So how do I feel these days? I’ll try to make this a bit interesting to you, my anonymous, invisible, undefined, but understanding reader.
I’m happy to know you exist, for I need you. Today is one of the times I need writing here not to feel creative or useful, but to feel a little less alone and disoriented.
Since a few days I’m extremely sentimental, emotionally fragile, unstable. Not very depressed maybe, but more like prone to weeping. In the middle of last night I twice woke up from the sadness of a dream, crying uncontrollably, tears streaming down my face. Both dreams had to do with loss, with missing something essential, with loneliness, perhaps also with some kind of nostalgia.
What did I dream about? I’ll tell you if you promise to leave Freud out of this. No Traumdeutung please. You know as well as I do that we’ve left most of that behind us.
In my first dream I was longing (and trying) to get back to home. My real home. The problem was, I couldn’t remember where it was: I did not even have a clue what it was supposed to look like. I had no idea. I was left with a gap, a void. I felt like an uprooted vagrant, overwhelmed by intense longing for a home that probably was imaginary but that I knew ought to be somewhere, should have been somewhere. Maybe around the next corner.
When I woke up crying, after switching on the light I recognized my actual bedroom and my base emotion shifted to: what is this? what am I doing here? I don’t belong! Yes, I was completely unsettled, literally.
After two hours I managed to get myself asleep again. Then my second dream came along.
In my second dream I was visited by one of my best friends, the one who killed herself two years ago. She sailed into the room in a cheerful long-time-no-see way, and immediately got into bed next to me. We started fondling. Then she began to talk. She kept talking and talking to me, happily, about the many new things she’d been doing last year. About where she was living now, about some kind of education project, about her son and her neighbors, about some chairs she’d bought for her room.
Somehow reality dawned upon me, I remembered her being dead, and woke up crying again.
Again it took me a few hours before I got back to sleep.
Today, tired after this bad night, I asked myself why such emotional instability is getting hold of me. I can easily pinpoint a few things that may have worked as triggers, such as the fact that next month I’ll be moving to another place again (a few miles from where I’m living now). Looking back over my entire life, I believe this will be my 14th move. Except for one of my childhood homes I’ve never lived anywhere for longer than five years: perhaps it’s understandable that I do miss some roots.
But when it comes to regaining some emotional control and stability, this kind of analysis or explanation does not really help. I still feel very sentimental, helplessly drifting on the waves of sad emotions, with tears that can return any moment – overwhelming and overpowering me without warning.
This sea of emotions is very much like the stormy ones so often pictured by the famous 19th-century Russian seascape painter Ivan Aivazovsky:
So what to do?
I’ve decided that the best attitude is to not flee from sentiments today, but rather seeking, confronting, evoking them intentionally.

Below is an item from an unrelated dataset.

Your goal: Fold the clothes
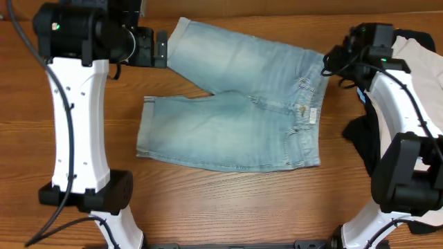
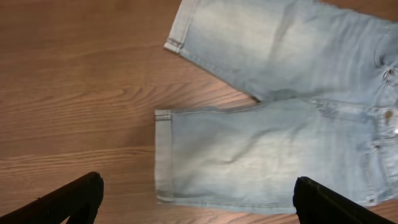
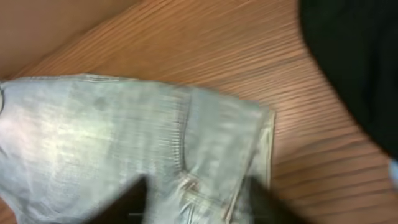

For a while this may result in even more tears, but at least these will be my own tears, my own deliberately generated sentiments instead of those uncontrollable waves that can sink me unexpectedly. If I allow myself a little more sentimentality for now, maybe the sooner I’ll be able to leave it behind me again.
Do you see how I hope this will work? Almost like how in the old days some people took tiny drops of snake poison: it would make them resistant to the actual bite of a venomous snake.
When it comes to sentimentality, another good example is (I think) that unique Argentinian dance music: the tango. It can be extremely sentimental, but at the same time it always remains strictly within bounds. It allows for highly theatrical moving in a way that at the same time requires and creates stability. It expresses and evokes sentiments in a stylized way that prevents those sentiments getting out of control.
So if you like it or not, here is the Argentinian singer Susana Rinaldi with the tango song Sur (“South”).
A very sentimental, theatrical song with a text that is all about nostalgia: about lost places, lost loves, the sand that’s left of life, the irrevocability of change, and dreams that died.
Click the “Play” button to start the music. Or do you hate tango, do you hate old-fashioned sentiment? I was already afraid of that…
(if the player does not work, install Flash)
• tip: When uncontrolled waves of sentiments threaten to sink you, sometimes it can be worth trying to indulge in a little selected sentimentality of your own: this can work as a kind of safe harbor, channeling your emotions.
• note: The 1887 painting Ship in Stormy Sea by Ivan Aivazovsky is in the Hermitage Museum in St. Petersburg, Russia.
And yes, compared to the much more modern, individual style of contemporaries such as Vincent van Gogh, this painting looks like a piece of kitsch. Or shall we call it sentimental?